◆ Required action
Please retype the listing below exactly, from its opening line through the line where "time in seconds" appears.

◆ Supplied data
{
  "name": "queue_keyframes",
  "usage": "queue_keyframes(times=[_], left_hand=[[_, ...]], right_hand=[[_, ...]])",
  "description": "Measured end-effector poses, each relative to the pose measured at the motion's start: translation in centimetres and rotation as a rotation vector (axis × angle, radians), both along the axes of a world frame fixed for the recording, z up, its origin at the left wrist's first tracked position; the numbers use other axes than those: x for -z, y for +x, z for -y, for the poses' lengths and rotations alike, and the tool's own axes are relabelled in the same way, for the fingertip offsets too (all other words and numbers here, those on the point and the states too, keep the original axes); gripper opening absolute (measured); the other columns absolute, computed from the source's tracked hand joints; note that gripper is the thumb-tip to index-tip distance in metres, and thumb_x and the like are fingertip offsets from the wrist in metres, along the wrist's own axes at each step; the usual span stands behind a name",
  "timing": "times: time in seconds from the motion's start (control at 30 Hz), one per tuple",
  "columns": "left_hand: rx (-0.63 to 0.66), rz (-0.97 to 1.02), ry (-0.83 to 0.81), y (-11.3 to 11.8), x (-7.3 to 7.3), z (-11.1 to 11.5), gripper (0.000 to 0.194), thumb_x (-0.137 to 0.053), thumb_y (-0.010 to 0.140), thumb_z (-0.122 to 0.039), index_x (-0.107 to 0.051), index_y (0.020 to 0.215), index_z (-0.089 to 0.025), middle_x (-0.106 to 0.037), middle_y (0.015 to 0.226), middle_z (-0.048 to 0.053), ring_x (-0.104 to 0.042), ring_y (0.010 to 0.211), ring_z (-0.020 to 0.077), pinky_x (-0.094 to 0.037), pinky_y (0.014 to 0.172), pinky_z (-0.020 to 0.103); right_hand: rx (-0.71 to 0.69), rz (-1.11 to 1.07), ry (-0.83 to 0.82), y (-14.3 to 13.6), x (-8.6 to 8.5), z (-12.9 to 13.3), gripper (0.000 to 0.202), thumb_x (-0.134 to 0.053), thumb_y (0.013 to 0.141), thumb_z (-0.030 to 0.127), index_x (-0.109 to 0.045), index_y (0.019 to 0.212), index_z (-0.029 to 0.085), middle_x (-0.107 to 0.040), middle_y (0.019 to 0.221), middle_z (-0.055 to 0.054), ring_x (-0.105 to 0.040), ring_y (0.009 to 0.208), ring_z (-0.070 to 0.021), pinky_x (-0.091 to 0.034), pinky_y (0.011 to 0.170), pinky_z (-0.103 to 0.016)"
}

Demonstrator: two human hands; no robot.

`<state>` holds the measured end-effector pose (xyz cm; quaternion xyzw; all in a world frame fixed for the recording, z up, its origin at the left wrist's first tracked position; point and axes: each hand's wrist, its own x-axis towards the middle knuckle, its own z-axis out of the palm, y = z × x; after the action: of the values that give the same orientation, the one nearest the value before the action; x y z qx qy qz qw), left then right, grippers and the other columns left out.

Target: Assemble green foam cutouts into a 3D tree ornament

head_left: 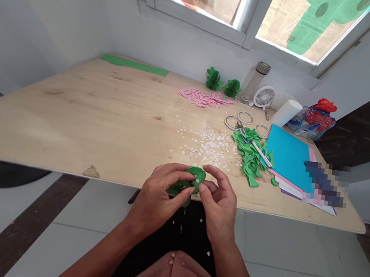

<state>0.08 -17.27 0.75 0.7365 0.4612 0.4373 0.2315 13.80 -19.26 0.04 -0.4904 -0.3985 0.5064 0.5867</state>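
Both hands work at the table's near edge: left hand [157, 196] and right hand [219, 202] pinch 1 green paper piece [189, 181] between closed fingertips; it looks light, floppy, tearable, best gripped at its edges.

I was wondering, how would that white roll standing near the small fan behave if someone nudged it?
The white roll leans rather than standing square, so a nudge would probably tip it. Being round, it would likely roll along the table, perhaps toward the fan. It looks like paper, so probably light and easy to dent.
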Motion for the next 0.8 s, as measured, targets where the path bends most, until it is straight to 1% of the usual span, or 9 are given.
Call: queue_keyframes(times=[0.07,0.1,0.17,0.23,0.3,0.37,0.57,0.7,0.8], left_hand=[[-0.028,0.003,-0.01,-0.04,0.05,-0.05,0.013,-0.06,0.08,-0.024,-0.068,0.09,-0.023,-0.069,0.1,0.006,-0.063,0.1,0.0228,-0.051,0.087,0.039],[-0.038,0.004,-0.013,-0.08,0.08,-0.09,0.013,-0.059,0.08,-0.024,-0.068,0.09,-0.022,-0.069,0.101,0.006,-0.063,0.1,0.023,-0.051,0.087,0.039],[-0.051,0.004,-0.011,-0.13,0.11,-0.15,0.013,-0.059,0.08,-0.023,-0.068,0.09,-0.022,-0.068,0.101,0.006,-0.063,0.1,0.0231,-0.05,0.087,0.039],[-0.055,0.003,-0.003,-0.12,0.09,-0.15,0.012,-0.059,0.081,-0.023,-0.067,0.09,-0.022,-0.068,0.101,0.006,-0.063,0.1,0.0232,-0.05,0.087,0.039],[-0.047,0.001,0.007,-0.05,0.04,-0.08,0.013,-0.059,0.081,-0.022,-0.067,0.09,-0.023,-0.069,0.101,0.006,-0.063,0.1,0.0229,-0.051,0.086,0.039],[-0.035,-0.004,0.024,0.07,0.01,0.0,0.013,-0.058,0.082,-0.021,-0.067,0.091,-0.023,-0.069,0.1,0.006,-0.063,0.098,0.0225,-0.05,0.086,0.039],[-0.029,-0.024,0.096,0.37,0.01,0.04,0.01,-0.057,0.083,-0.02,-0.064,0.089,-0.021,-0.069,0.094,0.004,-0.064,0.094,0.021,-0.048,0.086,0.04],[-0.036,-0.042,0.14,0.45,0.05,0.0,0.009,-0.056,0.083,-0.018,-0.063,0.088,-0.022,-0.069,0.091,0.004,-0.063,0.094,0.0209,-0.047,0.087,0.04],[-0.041,-0.057,0.162,0.47,0.17,-0.01,0.009,-0.056,0.083,-0.018,-0.062,0.089,-0.022,-0.069,0.093,0.004,-0.063,0.096,0.0211,-0.046,0.087,0.04]], right_hand=[[0.058,0.066,0.026,-0.07,0.21,0.05,0.039,-0.064,0.077,0.023,-0.053,0.114,0.022,-0.067,0.099,-0.005,-0.065,0.085,-0.0162,-0.052,0.071,-0.027],[0.086,0.107,0.04,-0.09,0.29,0.11,0.037,-0.063,0.078,0.023,-0.053,0.113,0.022,-0.066,0.096,-0.005,-0.064,0.084,-0.0162,-0.052,0.072,-0.028],[0.134,0.213,0.072,-0.1,0.38,0.24,0.027,-0.061,0.079,0.023,-0.056,0.105,0.021,-0.065,0.088,-0.003,-0.062,0.082,-0.0157,-0.05,0.072,-0.027],[0.145,0.336,0.11,-0.1,0.38,0.34,0.015,-0.059,0.08,0.024,-0.059,0.094,0.02,-0.063,0.084,-0.002,-0.06,0.08,-0.015,-0.048,0.072,-0.027],[0.111,0.426,0.138,-0.13,0.31,0.35,0.01,-0.059,0.08,0.023,-0.061,0.088,0.019,-0.063,0.083,-0.002,-0.058,0.078,-0.0145,-0.047,0.072,-0.026],[0.081,0.462,0.139,-0.18,0.21,0.29,0.009,-0.057,0.08,0.022,-0.062,0.087,0.019,-0.063,0.08,-0.001,-0.057,0.075,-0.014,-0.047,0.072,-0.026],[0.111,0.518,0.129,-0.31,0.0,0.15,0.007,-0.055,0.081,0.021,-0.061,0.08,0.018,-0.063,0.072,0.0,-0.058,0.069,-0.0133,-0.047,0.066,-0.024],[0.126,0.558,0.156,-0.32,-0.09,0.32,0.007,-0.055,0.08,0.021,-0.061,0.08,0.019,-0.064,0.072,0.0,-0.059,0.068,-0.0141,-0.048,0.065,-0.024],[0.132,0.611,0.191,-0.26,-0.04,0.46,0.009,-0.055,0.079,0.021,-0.063,0.083,0.019,-0.066,0.075,-0.001,-0.06,0.07,-0.0152,-0.049,0.066,-0.025]])
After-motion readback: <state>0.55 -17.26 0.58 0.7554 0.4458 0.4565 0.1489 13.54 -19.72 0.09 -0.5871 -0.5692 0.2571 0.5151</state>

◆ Reply to the task
{
  "name": "queue_keyframes",
  "usage": "queue_keyframes(times=[_], left_hand=[[_, ...]], right_hand=[[_, ...]])",
  "description": "Measured end-effector poses, each relative to the pose measured at the motion's start: translation in centimetres and rotation as a rotation vector (axis × angle, radians), both along the axes of a world frame fixed for the recording, z up, its origin at the left wrist's first tracked position; the numbers use other axes than those: x for -z, y for +x, z for -y, for the poses' lengths and rotations alike, and the tool's own axes are relabelled in the same way, for the fingertip offsets too (all other words and numbers here, those on the point and the states too, keep the original axes); gripper opening absolute (measured); the other columns absolute, computed from the source's tracked hand joints; note that gripper is the thumb-tip to index-tip distance in metres, and thumb_x and the like are fingertip offsets from the wrist in metres, along the wrist's own axes at each step; the usual span stands behind a name",
  "timing": "times: time in seconds from the motion's start (control at 30 Hz), one per tuple",

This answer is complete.